Клинков неуверенно согласился:
– Пожалуй, готово.
– А теперь сказку, – скомандовала Валя, ныряя под одеяло.
– Еще чего! Спи.
– Ну, скажи сказку, ну, пожалуйста.
– Да я все страшные знаю.
– Расскажи страшную!
– Ну, слушай: в одном доме разбойники убили старуху, отрезали ей голову и унесли, а туловище бросили в запертой квартире. Пришли домой, голову съели и легли спать. Вдруг ночью слышат, кто-то ходит по ихней комнате. Зажгли свет: глядь, а это старуха без головы ходит, растопыря руки, и ловит их: «Отдайте, дескать, мою голову»…
Неизвестно, до чего дошла бы эта леденящая кровь история, если бы из соседней комнаты не раздался окрик Подходцева:
– Клинков! Иди, я тебя в Громовых оставлю.
– В каких Громовых?
– Ну в дураках, не все ли равно.
Несмотря на все задирания Подходцева, друзья не парировали его шуток.
Слышались только краткие возгласы: «Тебе сдавать! Тройка! Ты остался!»
Глава 7.
Клинков снова уезжает
Громов предъявил Подходцеву «тройку», состоящую из семерки, восьмерки и короля, и заметил:
– Сколько она у нас уже живет? Вторую неделю?
– Да, – подтвердил Подходцев, рассеянно покрывая короля валетом и принимая семерку с восьмеркой. – Девятый день.
– Первые два дня она тебя с собой брала, когда ездила по делам, а теперь все сама да сама…
– Может, она боится затруднять Подходцева, – задумчиво предположил Громов, набирая из колоды сразу семь карт.
– Не симптоматично ли, – криво усмехнулся Подходцев, – что ты, Громов, как раз в эту минуту остался в дураках.
– Ты предполагаешь, что в эту минуту? – злобно подхватил Клинков. – Я думаю – раньше.
Громов бросил карты на пол и вскочил с места.
– Ну, так я же вам скажу, что вы оба свиньи и самые грязные лицемеры. Как?! Вы меня упорно называете глупцом, упорно смеетесь надо мной… А вы?!! Ты, Подходцев, разве ты не пробродил от семи до девяти часов вечера по нашей улице?!
– Я папиросы покупал!
– Два часа? За это время можно купить целую табачную фабрику!! А Клинков?! Раньше он сравнивал детей с клопами, говорил, что они «заводятся» и что их нужно шпарить кипятком – что заставляет его теперь возиться с девочкой, как нянька? Откуда этот неожиданный прилив любви к детям?!!
– Я всегда любил ухаживать за детьми, – попробовал вставить свое слово Клинков в этот шумный водопад.

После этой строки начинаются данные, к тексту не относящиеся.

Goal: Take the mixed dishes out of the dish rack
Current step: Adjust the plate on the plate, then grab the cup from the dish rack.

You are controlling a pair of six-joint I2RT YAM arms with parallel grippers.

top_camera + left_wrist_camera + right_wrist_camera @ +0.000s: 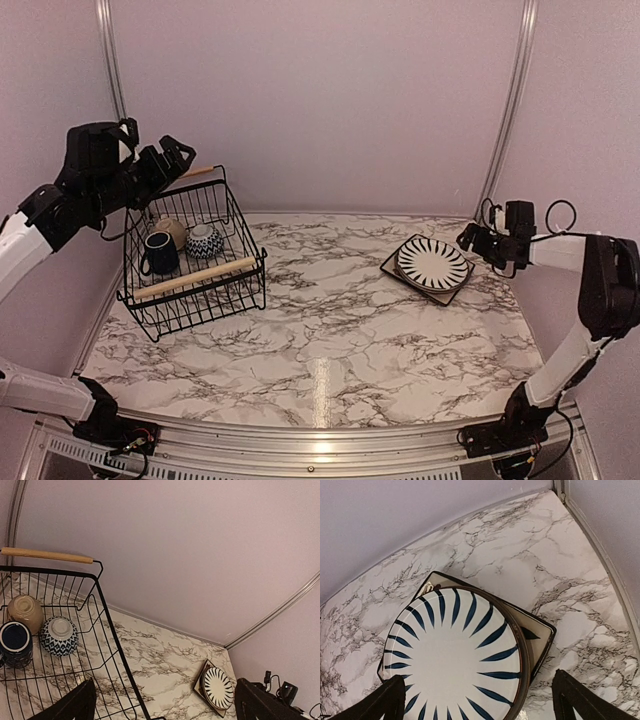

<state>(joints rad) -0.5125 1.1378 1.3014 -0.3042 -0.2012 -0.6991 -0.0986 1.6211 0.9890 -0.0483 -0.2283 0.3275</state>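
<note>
Striped plate [455,655] rests on square plate [540,636], bench's [330,330] right edge.
My right pincer [480,700] hangs released above; left pincer [165,702], released, over the rack [195,277].

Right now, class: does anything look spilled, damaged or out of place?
Nothing stands out. The cream bowl and patterned bowl sit upside down in the dish rack, as draining dishes do; the striped plate lies flat on the square plate. No spills or breaks show.

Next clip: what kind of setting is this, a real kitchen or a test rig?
Probably a lab test booth, not a kitchen: a marble-patterned tabletop boxed in by plain pale walls on aluminium rails, with a black wire dish rack and a round striped plate as props.
</note>
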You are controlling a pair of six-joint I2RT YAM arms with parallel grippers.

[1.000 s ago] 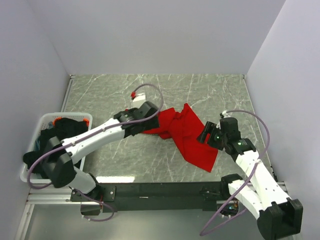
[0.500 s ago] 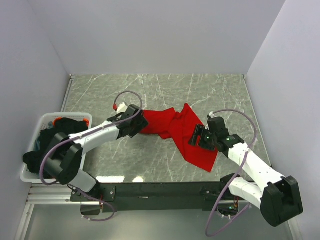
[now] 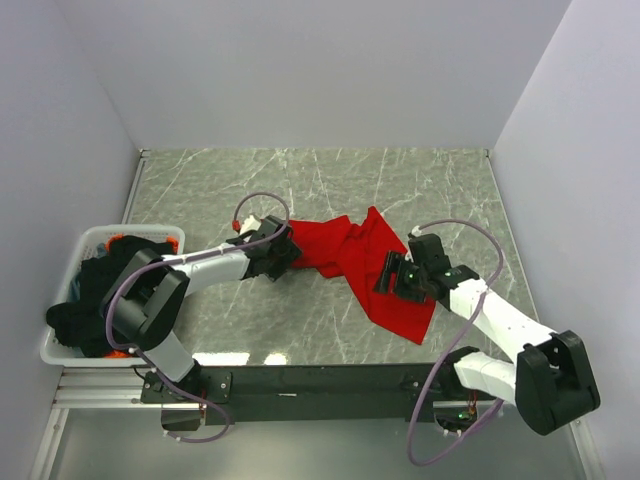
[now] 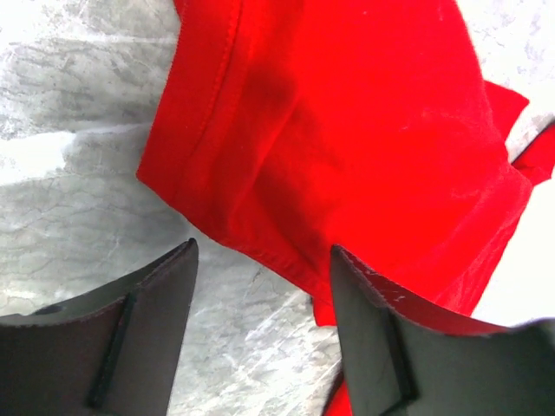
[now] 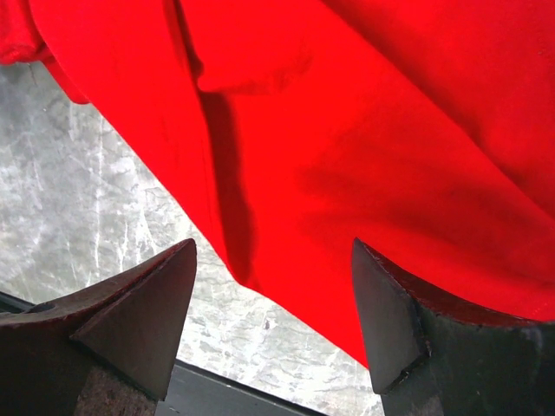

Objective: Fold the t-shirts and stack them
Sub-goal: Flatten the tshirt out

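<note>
The red t-shirt lies crumpled on the marble table, stretching from the middle down to the right. My left gripper is open at the shirt's left edge; in the left wrist view its jaws stand apart over the hemmed edge of the red cloth, gripping nothing. My right gripper is open over the shirt's lower right part; in the right wrist view the jaws straddle the red cloth's lower edge. Black shirts are piled in the basket at the left.
The white slotted basket stands at the table's left edge. White walls close the table at the back and both sides. Bare marble lies behind the shirt. A black rail runs along the near edge.
My left gripper has drawn back leftward from over the shirt to its left edge. My right gripper has moved left and down onto the shirt's lower right part. The shirt has barely shifted.
</note>
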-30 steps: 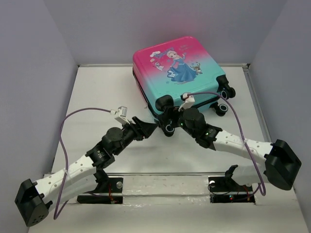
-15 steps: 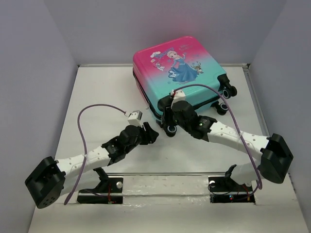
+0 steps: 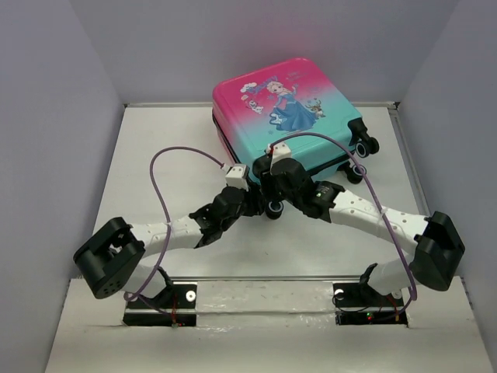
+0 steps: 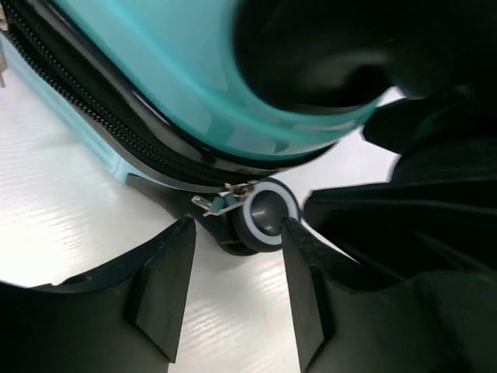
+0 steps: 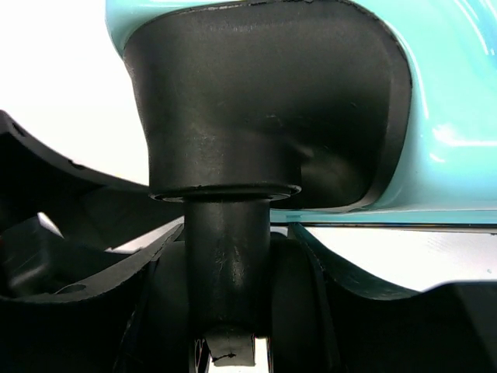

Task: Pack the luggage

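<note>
- The luggage (image 3: 291, 116) lies flat and zipped shut on the white table (image 3: 155, 155), princess print facing up. The pink end points to the back wall just behind it, and the teal end points to the arm bases well apart on its near side.
- Both arms reach in to the luggage's near-left corner and meet at the black caster (image 3: 272, 207) there.
- The left gripper (image 4: 238, 223) comes at that corner from the left, low over the table. Its fingers (image 4: 167, 287) are spread, and the caster's grey-ringed wheel face sits at the gap between their tips. The right-hand tip is at the wheel's rim, while the left-hand tip stands apart from it and grips nothing.
- Metal zipper pulls (image 4: 221, 202) hang just beside that wheel, at the end of the black zipper (image 4: 116, 116) running along the luggage's seam.
- The right gripper (image 5: 233, 237) comes down on the same corner from above, over the teal shell. Its fingers (image 5: 159, 272) press in on both sides of the caster's black stem, below the moulded wheel housing (image 5: 256, 101), and pinch it.
- Two more black wheels (image 3: 365, 144) stick out from the luggage's right end, clear of both arms.
- A purple cable (image 3: 167, 194) loops above each arm on the near side of the luggage.
</note>
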You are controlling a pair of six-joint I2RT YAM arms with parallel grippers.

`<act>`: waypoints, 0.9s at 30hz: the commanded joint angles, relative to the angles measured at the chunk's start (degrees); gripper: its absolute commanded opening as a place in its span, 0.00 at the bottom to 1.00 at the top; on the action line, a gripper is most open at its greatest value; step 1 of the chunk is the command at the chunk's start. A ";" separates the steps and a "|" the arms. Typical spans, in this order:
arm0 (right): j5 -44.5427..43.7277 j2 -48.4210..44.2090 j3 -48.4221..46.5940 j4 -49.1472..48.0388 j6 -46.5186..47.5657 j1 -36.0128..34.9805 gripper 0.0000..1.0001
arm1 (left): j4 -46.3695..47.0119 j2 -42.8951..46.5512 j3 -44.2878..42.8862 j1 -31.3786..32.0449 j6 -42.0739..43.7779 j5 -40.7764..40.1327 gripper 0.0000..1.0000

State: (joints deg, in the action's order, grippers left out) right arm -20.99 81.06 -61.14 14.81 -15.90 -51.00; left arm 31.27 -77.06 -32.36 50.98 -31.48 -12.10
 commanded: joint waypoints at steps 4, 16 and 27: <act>0.60 -3.09 -2.23 -1.62 2.54 0.91 0.07 | 6.26 -3.62 -4.64 0.26 4.06 -7.33 0.58; 2.80 -3.63 1.11 -4.26 1.93 0.91 0.07 | 12.85 -6.44 -5.70 1.31 2.13 -6.80 0.37; 2.54 -4.76 3.05 -5.49 0.96 -0.76 0.07 | 13.47 -5.56 -5.87 1.93 0.28 -11.63 0.06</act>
State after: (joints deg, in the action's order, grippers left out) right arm -19.11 79.40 -59.00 12.99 -14.85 -50.81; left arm 35.29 -84.38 -35.79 53.01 -30.92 -17.93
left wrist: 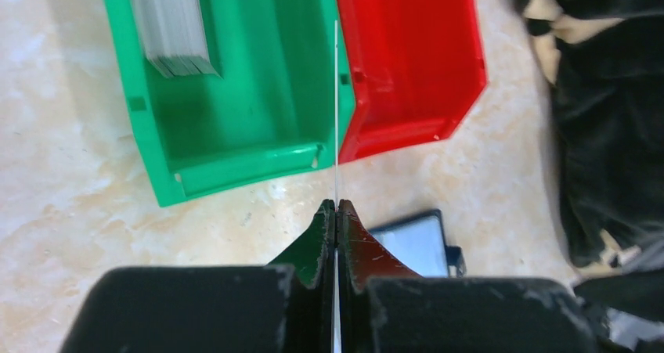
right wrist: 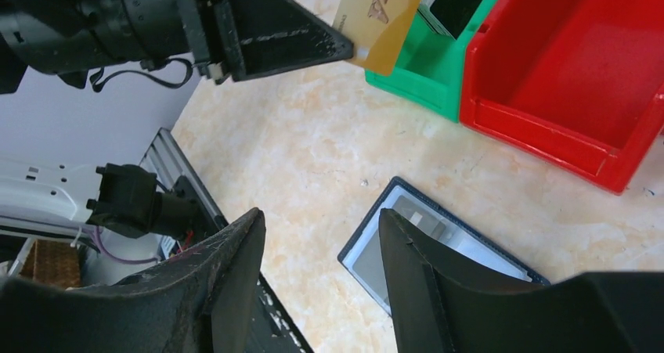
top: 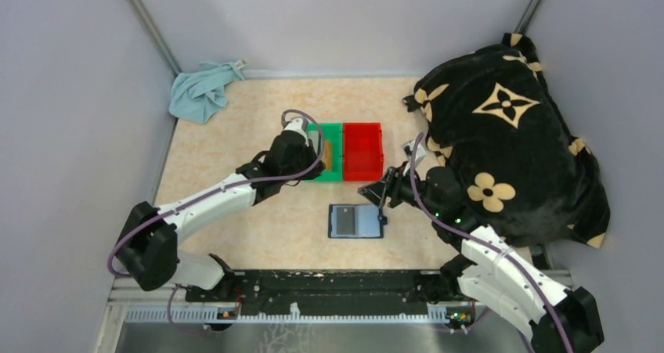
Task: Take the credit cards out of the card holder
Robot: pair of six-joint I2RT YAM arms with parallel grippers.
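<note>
Gold card point(right wrist: 381, 16) is pinched in my closed left gripper point(left wrist: 336, 206) at the green bin point(left wrist: 145, 126), so I judge that dropping it comes next, while my open right gripper point(right wrist: 321, 232) hovers over the unfolded card holder point(top: 356, 221).

Left gripper point(left wrist: 336, 206), jaws closed on a thin credit card point(left wrist: 336, 110) seen edge-on, over the seam between green bin point(left wrist: 235, 169) and red bin point(left wrist: 407, 55). Grey cards point(left wrist: 172, 24) lie stacked in the green bin; the card holder point(left wrist: 415, 243) lies on the worktop point(left wrist: 70, 196) beside the jaws.
</note>
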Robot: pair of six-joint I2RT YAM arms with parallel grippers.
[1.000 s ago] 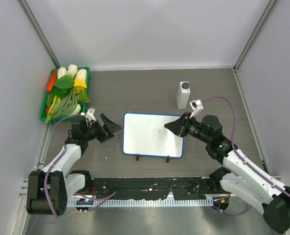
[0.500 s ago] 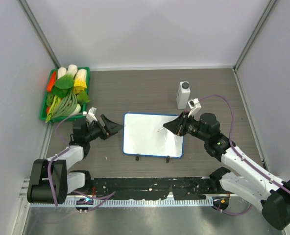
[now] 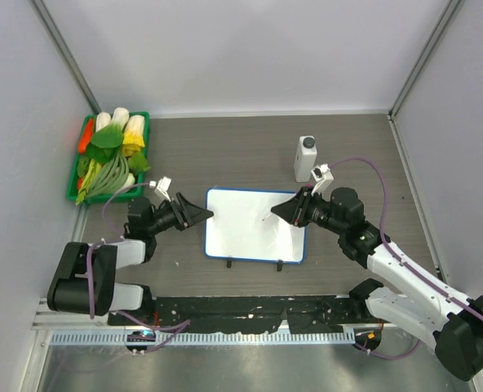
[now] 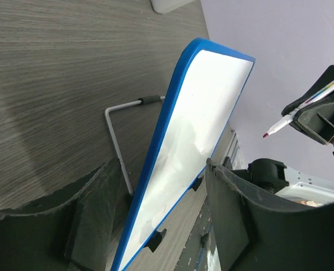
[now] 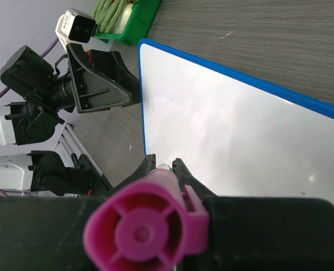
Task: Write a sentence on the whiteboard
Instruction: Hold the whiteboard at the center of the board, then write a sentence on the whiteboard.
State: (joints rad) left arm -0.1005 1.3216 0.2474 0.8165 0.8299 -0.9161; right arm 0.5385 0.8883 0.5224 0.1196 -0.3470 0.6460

– Да! Когда им было больше восемнадцати лет! Разве я не вижу, что Подходцев все смотрит в потолок да свистит какую-то дрянь, а когда она приходит, он расцветает и прыгает около нее, как молодой орангутанг. Разве не заметно, что Клинков, под видом сочувствия к ее горю, то и дело просит «ручку» и фиксирует поцелуй так, что всех тошнит… И вот, оказывается, что вы оба правы, вы в стороне, а я – неудачный ухаживатель, предмет общих насмешек… и… и…
– Выпей воды! – холодно посоветовал Подходцев.
– К черту воду!!
– Мне эта истерика надоела, – сверкнув глазами, заявил Подходцев. – Я сейчас ложусь спать, и, если кто-нибудь еще вздумает оглашать воздух воплями, я заткну тому глотку своим пиджаком.
– Вся эта история чрезвычайно мне не нравится, – заявил вдруг тихо сидевший на своей кровати Клинков. – В воздухе пахнет серой и испорченными отношениями. Эта атмосфера не по мне. Вы как хотите, а я уеду. Сыт я по горло. Завтра сообщу свой адрес, а сегодня – прощайте.
Подходцев язвительно улыбнулся…
– Ага! Опять к дяде?
Клинков, не обращая на эти слова никакого внимания, сказал с озабоченным видом:
– Если девчонка вдруг проснется, пока мать не пришла, и начнет плакать, заткните ей рот мармеладом – у меня тут на шкапу для нее припасена коробка… Заверьте ее, что мать вернется с минуты на минуту. А то терпеть не могу этого визга.